Winia Electronics
- Formerly: Daewoo Electronics
- Company type: Private
- Industry: Conglomerate
- Founded: 1987; 39 years ago
- Founder: Jinkyun Choi (CEO)
- Headquarters: Seoul, South Korea
- Area served: Worldwide
- Products: List Electronics Shipbuilder Financial Chemical Retail Entertainment Automotive Electronics (Mainly for GM Daewoo vehicles & Daewoo Commercial Trucks) Flash memory Aviation Optical storage Mobile phones Smartphones Hard disk drive;
- Net income: US$ 10.7 billion (2008)
- Total assets: US$ 252.5 billion (2008)
- Total equity: US$ 90.5 billion (2008)
- Number of employees: 250,000 (2020)
- Parent: Winia Group
- Website: winia-elec.com

= Winia Electronics =

South Korean home appliance company, spun off from former Daewoo Group elements

Winia Electronics, formerly named Daewoo Electronics, is a South Korean home appliances company and a member of South Korean Winia Group.
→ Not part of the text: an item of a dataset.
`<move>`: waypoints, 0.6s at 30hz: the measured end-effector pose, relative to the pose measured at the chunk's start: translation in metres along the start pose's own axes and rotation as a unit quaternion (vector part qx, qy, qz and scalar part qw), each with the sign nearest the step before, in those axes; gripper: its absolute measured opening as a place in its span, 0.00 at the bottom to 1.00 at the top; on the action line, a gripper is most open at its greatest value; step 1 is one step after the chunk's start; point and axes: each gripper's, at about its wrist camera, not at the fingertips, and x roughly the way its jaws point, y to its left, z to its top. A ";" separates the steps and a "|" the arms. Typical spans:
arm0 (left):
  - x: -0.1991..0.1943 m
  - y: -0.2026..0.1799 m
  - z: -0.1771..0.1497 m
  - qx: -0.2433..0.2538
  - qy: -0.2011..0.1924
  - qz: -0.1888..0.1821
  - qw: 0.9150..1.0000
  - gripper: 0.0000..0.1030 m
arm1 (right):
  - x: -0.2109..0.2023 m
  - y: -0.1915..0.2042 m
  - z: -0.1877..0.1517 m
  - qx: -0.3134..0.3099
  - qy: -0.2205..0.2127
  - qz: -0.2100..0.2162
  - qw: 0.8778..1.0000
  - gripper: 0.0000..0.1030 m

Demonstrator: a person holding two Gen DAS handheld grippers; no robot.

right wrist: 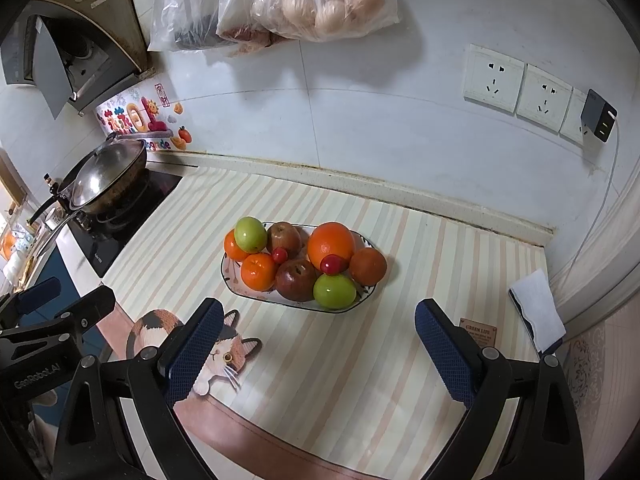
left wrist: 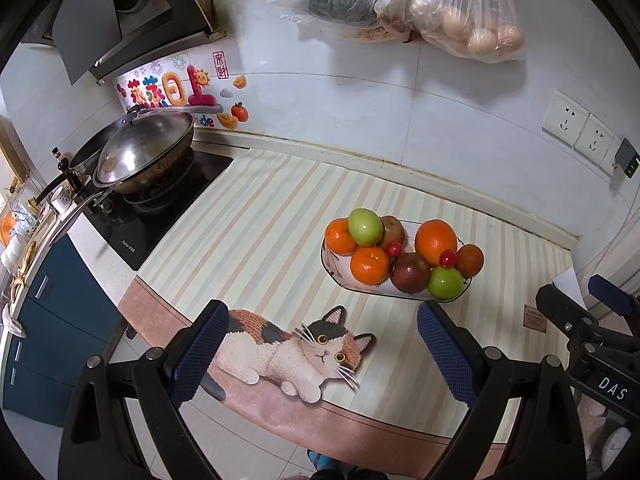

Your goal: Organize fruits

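1. Left gripper (left wrist: 320, 344): above the near edge of the table (left wrist: 280, 208), pointing down and forward at the mat. Jaws wide, nothing between them. Blue pads visible on both fingers.
2. Right gripper (right wrist: 318, 344): level with the left one and just to its right, same downward tilt. Jaws wide, empty. Each gripper shows at the edge of the other's view.
3. Plate (right wrist: 230, 276): oval, white with a dark rim, on the striped mat (right wrist: 360, 360) mid-table, ahead of both grippers and apart from them.
4. Fruit, all on the plate, heaped and touching:
   - large orange (right wrist: 331, 243) at back right;
   - two small oranges (right wrist: 259, 271) at left, a darker one (right wrist: 368, 266) at far right;
   - two green apples, one atop the left pile (right wrist: 250, 234), one at front (right wrist: 334, 290);
   - two dull red apples, back (right wrist: 285, 237) and front centre (right wrist: 297, 280);
   - two small red cherries (right wrist: 331, 264) on top.
5. Cat picture (left wrist: 296, 348) on the mat's near left corner, below the left gripper.
6. Wok (left wrist: 144, 152) with lid on the stove at left. Bags (right wrist: 320, 0) hang on the wall above.
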 end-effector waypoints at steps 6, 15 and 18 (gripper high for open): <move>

Established in 1971, it has since grown into a global business with more than 64 production sites, research and development and sales centres in more than 40 countries worldwide. Daewoo Electronics absorbed the appliance division of Taihan Electric Wire in 1983, further expanding the company’s appliance unit. Daewoo Electronics Sales UK (DESUK) was established in November 1993. It is the third largest electronics firm of South Korea after Samsung and LG. The company manufactures a range of electronics and home appliances also some automotive electronic equipments and accessories by being the OEM to assist its parent company's motor vehicle subsidiaries Daewoo Motors which is currently divided among US based Korean automotive manufacturer GM Korea & Tata Daewoo, the manufacturer of Daewoo Heavy Diesel Commercial vehicles.
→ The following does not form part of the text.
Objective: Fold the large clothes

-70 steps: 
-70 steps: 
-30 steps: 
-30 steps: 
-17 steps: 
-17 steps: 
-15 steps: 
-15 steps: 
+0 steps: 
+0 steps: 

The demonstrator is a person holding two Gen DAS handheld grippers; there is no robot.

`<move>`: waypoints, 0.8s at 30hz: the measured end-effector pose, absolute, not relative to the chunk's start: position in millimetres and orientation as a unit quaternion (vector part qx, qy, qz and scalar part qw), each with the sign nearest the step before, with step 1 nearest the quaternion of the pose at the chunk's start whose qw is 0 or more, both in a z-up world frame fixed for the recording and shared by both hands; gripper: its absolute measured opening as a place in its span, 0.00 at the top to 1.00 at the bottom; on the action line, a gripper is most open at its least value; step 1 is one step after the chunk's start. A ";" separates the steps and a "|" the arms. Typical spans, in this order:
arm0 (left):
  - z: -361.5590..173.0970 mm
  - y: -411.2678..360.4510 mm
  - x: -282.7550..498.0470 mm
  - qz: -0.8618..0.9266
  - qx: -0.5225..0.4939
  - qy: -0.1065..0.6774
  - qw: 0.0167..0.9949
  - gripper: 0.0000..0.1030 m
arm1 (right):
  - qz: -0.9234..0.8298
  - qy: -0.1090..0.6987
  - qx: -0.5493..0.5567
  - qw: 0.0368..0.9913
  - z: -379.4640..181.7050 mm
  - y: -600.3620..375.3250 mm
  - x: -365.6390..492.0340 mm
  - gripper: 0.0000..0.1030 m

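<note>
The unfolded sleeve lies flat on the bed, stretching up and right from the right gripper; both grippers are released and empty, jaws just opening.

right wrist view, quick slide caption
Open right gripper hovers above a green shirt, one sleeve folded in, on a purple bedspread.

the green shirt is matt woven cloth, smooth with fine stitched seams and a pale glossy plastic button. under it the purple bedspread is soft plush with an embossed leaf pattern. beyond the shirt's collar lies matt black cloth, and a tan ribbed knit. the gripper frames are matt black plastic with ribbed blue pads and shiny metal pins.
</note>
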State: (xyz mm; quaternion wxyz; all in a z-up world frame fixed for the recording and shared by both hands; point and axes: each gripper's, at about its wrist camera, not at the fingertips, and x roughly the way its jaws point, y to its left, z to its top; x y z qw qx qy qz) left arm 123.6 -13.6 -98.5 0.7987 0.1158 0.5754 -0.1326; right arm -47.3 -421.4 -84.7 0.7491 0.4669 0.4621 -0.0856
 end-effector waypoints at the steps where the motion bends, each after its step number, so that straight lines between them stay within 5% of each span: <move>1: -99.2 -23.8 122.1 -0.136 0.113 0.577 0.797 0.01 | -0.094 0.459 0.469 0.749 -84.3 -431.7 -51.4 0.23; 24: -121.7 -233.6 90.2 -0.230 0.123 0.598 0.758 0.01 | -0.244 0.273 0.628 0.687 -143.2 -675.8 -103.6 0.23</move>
== Acquisitions after bankruptcy ==

Former logo from 1978 until 1994.

The company's parent company went through a bankruptcy in 1999 due to the Asian financial crisis. After that, the company was owned completely by a group of creditors. Beside its business of manufacturing consumer goods, it has been contracted by different parties to set up local manufacturing units producing air-conditioners, refrigerators and washing machines. In October 2010, it was announced that the creditor group owning the company is to sell it to an Iran-based electronic company.

After years of trying, in January 2013, Dongbu Group (now known as DB Group) agreed to take over Daewoo Electronics for $270 million in order to attain synergies with DB families (Especially DB Inc., DB Hitek and Dongbu Steel). Daewoo Electronics became the family of DB Group by ending its workout status.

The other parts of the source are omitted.